The network that he used seemed very specialized, designed just for that task, and with a lot of preset parameters. This seems like its making some overassumptions about both the brain's structure and its preconditioning towards reading (generally assumed to be nonexistent, I think).

I also had a bit of a problem with his graphemes. Many of them consist of more than one letter, like "ay", and there doesn't seem to be any explanation of how these were selected. They seem to have been just fed into the model in a preconnected state.

Finally, on pages 558-9, I don't quite understand the differences between the different types of nonwords. If a nonword is derived from an exception word, doesn't that mean that it also has to resemble a regular word, since otherwise the exception word wouldn't be an exception? And what were the controls? If the test they were using for correct pronunciation was resemblance to some word in the corpus, doesn't that mean that each of the nonwords would have to resemble some word in the corpus orthographically? And if so, wouldn't each one also have to resemble a regular word? There do seem to be differences between the success rates (and the number of fixations for the model) obtained for the sets, but they don't give any indication of whether these are significant, which suggests to me that they were not, and that there was no point to dividing the nonwords up.


George Gibbard

I found the Dell, Chang and Griffin to be one of the most impressive, most thoughtful and clearest of all the articles we've read so far. In all three sections, their results are darn good, compare darn well with human experimental results, and don't appear to be fudged or obfuscated in any way.

In the aphasia model, I am intrigued by their well-supported assertion that human aphasia can be modeled by lowering functional parameters of connection weights and maintenance of activation. Both of these could correspond to comprehensible changes in brain chemistry, no? I wonder, what do we think causes aphasia in terms of neurology? Do different parts of the brain require different levels of neurotransmitters to function properly, and do strokes etc. somehow upset this balance?

In the third part, I am a little uncertain what they mean by 'implicit learning,' though I guess nothing in their experiment actually hinges on this terminology. So the idea is that word order is simply a matter of the 'most prominent' items getting the most activation and therefore being lexicalized and output first, right? 'Structural priming' is then explained by the idea that a patient role as subject in one sentence makes subsequent patient roles have greater activation.

The question is, what does 'most prominent' mean?

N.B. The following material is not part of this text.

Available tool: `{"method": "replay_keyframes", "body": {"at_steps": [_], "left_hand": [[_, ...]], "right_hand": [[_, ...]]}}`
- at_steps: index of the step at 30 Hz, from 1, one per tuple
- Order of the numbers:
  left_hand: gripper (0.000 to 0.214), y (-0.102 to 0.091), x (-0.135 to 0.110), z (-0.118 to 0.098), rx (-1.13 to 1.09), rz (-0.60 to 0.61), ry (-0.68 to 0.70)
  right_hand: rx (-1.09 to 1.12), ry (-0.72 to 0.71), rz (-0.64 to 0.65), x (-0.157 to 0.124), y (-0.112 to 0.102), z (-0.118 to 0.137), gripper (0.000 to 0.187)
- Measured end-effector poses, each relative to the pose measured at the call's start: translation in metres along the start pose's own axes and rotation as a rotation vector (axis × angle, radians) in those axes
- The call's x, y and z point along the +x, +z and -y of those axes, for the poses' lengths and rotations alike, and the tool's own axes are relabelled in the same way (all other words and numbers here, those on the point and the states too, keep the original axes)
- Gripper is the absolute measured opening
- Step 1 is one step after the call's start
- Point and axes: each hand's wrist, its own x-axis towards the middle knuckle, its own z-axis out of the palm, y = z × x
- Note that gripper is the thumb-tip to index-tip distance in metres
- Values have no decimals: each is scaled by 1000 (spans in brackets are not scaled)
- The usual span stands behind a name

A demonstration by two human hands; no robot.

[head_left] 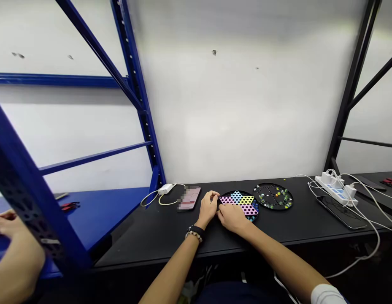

The answer must be, nothing simple; it must reflect the sum of several different sets of criteria, some based purely on event roles, some taking into account status in discourse, as whether an item is being newly introduced or already under discussion, whether it is seen as central to our attention or comparatively unimportant, and so on. And, different items have to be 'most prominent' in this abstract, neurological sense to speakers of different languages. We could say that this idea of 'most prominent' is not really saying anything not already expressed by 'comes first in the sentence', unless we want to argue that this also necessarily reflects something about the prominence of an item in a speaker's consciousness, not just in some subconscious linguistic area. And here we get into some interesting Sapir-Whorf stuff. (the theory that different languages reflect significantly different forms of consciousness and reasoning) Hmmmm....

They point out that 'a connectionist model is only as good as its input and output representations.' We are seriously handicapped, then, because we don't have any good model for a prelinguistic representation of propositions. After all, how are we going to think seriously and analytically about meaning apart from language, and then communicate our thoughts to coworkers? I challenge you guys. Chang et al. have a network outputting sequences of words based on a single, instantaneous input representation of propositional content: But do we really think propositions instantaneously? ....maybe.... also, Sapir-Whorf might dictate that speakers of different languages are also dealing with different inputs of propositional content.